How these things are carried out -- what they look like -- is my primary struggle. Without some way to model myself after a good example, I'm left perplexed. This is not a new thing, is it? Parenting is largely an exercise of providing a living example to the children. Hopefully it's a good example, one that helps the child grow up and survive in the world. We go through life looking to others to help us understand how we might ourselves behave. One of the problems we have in today's world is that our notion of "role model" is so corrupted. My point here is that looking for examples is part of how we live, and it's very difficult to "get something right" if we try to figure it out completely on our own.

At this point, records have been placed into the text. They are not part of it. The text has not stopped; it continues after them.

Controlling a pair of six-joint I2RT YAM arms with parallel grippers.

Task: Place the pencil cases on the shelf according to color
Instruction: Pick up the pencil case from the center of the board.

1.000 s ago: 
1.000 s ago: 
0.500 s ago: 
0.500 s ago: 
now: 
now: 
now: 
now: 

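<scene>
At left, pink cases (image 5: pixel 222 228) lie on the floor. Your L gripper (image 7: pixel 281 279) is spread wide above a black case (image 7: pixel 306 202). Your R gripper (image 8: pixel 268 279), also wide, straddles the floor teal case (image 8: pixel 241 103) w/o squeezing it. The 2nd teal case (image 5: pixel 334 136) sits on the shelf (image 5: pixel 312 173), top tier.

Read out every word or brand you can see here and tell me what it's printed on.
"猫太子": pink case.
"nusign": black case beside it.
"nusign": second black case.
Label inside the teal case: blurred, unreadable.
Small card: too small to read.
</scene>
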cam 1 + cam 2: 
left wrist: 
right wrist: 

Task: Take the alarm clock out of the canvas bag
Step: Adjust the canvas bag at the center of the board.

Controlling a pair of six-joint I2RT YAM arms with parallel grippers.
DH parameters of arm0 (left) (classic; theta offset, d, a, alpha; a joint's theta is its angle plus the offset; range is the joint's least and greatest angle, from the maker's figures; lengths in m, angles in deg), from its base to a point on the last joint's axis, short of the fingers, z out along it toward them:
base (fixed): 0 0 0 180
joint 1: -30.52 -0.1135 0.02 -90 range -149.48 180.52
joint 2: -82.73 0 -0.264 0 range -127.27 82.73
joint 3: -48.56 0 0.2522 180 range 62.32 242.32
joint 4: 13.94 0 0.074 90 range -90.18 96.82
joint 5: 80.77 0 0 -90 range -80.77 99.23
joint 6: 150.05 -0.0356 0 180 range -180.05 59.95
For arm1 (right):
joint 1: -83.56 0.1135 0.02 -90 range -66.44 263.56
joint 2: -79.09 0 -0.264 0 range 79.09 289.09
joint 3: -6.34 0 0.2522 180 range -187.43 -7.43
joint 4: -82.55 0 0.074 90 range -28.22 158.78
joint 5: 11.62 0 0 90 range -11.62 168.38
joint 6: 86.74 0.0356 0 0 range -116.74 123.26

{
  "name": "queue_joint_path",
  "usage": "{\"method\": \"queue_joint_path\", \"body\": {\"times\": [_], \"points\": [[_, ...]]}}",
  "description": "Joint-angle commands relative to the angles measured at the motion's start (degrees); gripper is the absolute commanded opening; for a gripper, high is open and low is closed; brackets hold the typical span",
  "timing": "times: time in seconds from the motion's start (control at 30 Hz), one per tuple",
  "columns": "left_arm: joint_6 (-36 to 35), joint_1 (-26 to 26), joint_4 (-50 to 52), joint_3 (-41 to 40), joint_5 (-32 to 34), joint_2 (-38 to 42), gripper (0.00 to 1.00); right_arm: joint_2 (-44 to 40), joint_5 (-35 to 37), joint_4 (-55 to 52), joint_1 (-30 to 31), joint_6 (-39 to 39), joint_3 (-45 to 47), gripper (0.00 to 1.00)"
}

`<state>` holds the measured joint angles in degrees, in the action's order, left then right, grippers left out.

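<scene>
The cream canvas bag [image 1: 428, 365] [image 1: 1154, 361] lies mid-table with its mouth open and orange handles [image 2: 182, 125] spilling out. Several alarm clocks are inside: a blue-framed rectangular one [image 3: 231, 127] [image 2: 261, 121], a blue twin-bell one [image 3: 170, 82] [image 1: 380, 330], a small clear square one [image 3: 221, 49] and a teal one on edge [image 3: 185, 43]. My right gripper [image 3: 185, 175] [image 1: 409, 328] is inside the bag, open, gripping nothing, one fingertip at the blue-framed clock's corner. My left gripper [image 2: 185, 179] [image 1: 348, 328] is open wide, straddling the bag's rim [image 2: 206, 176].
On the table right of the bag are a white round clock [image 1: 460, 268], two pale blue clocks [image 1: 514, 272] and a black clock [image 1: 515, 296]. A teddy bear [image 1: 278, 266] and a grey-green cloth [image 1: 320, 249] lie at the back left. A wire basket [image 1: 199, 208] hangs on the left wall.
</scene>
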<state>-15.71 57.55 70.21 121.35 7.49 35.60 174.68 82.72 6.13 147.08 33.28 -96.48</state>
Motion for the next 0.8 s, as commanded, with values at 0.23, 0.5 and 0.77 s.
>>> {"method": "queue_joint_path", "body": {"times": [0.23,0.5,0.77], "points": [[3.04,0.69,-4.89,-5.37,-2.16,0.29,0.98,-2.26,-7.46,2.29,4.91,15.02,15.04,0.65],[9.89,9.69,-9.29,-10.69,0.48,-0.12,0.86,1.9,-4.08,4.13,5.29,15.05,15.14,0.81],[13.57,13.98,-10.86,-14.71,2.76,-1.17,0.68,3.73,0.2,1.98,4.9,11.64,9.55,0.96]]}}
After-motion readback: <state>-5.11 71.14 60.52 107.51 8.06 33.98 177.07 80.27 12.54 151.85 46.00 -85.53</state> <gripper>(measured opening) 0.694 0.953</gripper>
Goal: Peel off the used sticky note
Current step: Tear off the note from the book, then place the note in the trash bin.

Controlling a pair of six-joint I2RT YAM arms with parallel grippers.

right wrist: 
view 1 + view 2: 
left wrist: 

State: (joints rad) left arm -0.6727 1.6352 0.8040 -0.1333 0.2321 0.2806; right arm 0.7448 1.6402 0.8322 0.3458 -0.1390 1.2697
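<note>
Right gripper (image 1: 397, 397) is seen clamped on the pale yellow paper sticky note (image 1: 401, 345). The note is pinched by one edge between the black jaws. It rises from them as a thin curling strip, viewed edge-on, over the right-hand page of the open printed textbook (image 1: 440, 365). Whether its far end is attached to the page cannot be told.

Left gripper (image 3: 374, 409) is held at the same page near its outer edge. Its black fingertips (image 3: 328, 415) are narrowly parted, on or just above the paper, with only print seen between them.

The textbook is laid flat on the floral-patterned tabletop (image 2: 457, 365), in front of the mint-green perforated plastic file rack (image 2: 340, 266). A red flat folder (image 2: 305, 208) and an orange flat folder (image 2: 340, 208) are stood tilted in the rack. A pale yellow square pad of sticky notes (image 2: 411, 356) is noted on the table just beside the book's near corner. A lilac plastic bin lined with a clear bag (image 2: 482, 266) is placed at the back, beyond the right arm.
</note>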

In my last post, what I was trying to get at was this:
- Belief -- belief not only in the existence of God, but also belief in some of the key attributes of God ... his goodness, his mercy, his greatness, his care for us individually.
- Trust -- trust that when all is said and done, God interest is in my best interest. That may not mean I have properity or comfort on earth, or even that I live long on earth. What I'm getting at here is something very personal, something that keeps the mind at peace when strife surrounds us. This is what Psalm 23 is all about.
- Service -- striving to life our lives so that all that we do is pleasing to God.
I won't pretend to fully comprehend any or all of those. I also won't claim to possess any of them in any measure that I would prefer.
Note: No, I don't think being a priest (or pastor, or whatever) is the highest form of service. That's not to say it's a bad service, just that it's not the ultimate form of service. Caring for the sick and dying in a hospice surely must be as high a service as being a minister.
I struggle with the picture I see in the world. I struggle when I see "Christians" being bitter and condemning, even though I'm the same way. I struggle when I'm told that I must raise my hands during worship, or act in a certain way to be a "true Christian." I struggle when I see arrogance and boastfulness in the name of Jesus.
I know I'm being horribly unfair. I can't know these people's hearts. But still, there's something just not right about external behavior that seems to run counter to the teachings of Jesus. And what I'm getting at is how much I yearn to see a good example of a believer in Christ, and to draw example and learning from that person.
They're probably all around me. But I'm too blind a person to see them.